本書は2008年4月から2009年3月にかけてヒルサイドテラスで開催された、本と同じタイトルのセミナーの内容を書籍化したものです。
書籍化は2010年3月となっています。
そのため、ここには末盛千枝子さんの近年の活動、すなわち東日本大震災後の被災した子どもたちに絵本を届ける「3.11絵本プロジェクトいわて」のことは入っていません。
それはなくても、末盛さんがどのようにして絵本の世界に入っていき、その活動の力を増していったのかは10回のセミナーのなかで気づかされます。
また、この本でいえば巻末についている国際児童図書評議会(IBBY)の元会長を務め、長年末盛さんと活動をともにしてきた嶋多代さんの「末盛千枝子の仕事について」に、詳しく書かれているので、それがとても参考になります。

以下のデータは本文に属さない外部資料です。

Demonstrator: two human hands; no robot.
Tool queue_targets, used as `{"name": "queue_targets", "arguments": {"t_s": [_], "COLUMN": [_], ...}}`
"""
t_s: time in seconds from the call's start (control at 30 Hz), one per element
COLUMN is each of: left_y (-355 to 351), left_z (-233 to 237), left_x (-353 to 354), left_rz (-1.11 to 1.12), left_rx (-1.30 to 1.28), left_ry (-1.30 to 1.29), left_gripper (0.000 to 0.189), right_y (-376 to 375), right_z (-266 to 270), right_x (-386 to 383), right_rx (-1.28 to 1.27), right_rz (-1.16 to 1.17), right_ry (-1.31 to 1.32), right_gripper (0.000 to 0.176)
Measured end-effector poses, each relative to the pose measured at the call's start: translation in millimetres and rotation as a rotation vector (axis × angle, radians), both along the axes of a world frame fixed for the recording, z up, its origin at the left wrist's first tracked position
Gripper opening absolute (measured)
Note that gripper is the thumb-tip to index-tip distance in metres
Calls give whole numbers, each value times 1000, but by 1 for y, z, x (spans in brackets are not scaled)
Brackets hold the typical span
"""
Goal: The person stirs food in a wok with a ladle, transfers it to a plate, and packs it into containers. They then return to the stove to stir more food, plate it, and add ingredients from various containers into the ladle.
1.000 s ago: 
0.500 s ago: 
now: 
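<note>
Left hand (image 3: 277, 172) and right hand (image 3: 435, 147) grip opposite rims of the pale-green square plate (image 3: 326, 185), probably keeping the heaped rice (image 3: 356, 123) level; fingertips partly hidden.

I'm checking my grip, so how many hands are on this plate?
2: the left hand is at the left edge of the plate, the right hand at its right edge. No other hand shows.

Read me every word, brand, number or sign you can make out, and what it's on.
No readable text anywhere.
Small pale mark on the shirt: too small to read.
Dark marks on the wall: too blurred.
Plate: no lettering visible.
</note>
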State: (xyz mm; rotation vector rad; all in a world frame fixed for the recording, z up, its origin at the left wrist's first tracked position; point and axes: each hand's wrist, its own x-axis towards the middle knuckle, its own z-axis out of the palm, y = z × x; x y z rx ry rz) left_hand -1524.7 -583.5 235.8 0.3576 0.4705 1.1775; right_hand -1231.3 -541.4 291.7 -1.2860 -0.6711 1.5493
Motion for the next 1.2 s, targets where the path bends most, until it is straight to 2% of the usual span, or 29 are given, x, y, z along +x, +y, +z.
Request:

ただタイトルのわりにはたくさんの絵本が紹介されているわけではありません。
特に私たちになじみの日本の絵本はほとんど出てきません。
あるのはタシャ・チューダーやエリック・カール、M・B・ゴフスタインといった海外の絵本作家のことや末盛さんと同じ絵本編集者の話です。
それでもその底流にあるのは、末盛さんがいかに本を大切にしてきたかということだと思います。
それがよくわかる文章があります。
「本は子どもにとっても、大人にとっても、もちろん老人にとっても、さまざまな意味で、美しい宝の山だと思います。」
そういう末盛さんだからこそ、語れた本の世界がここにはあります。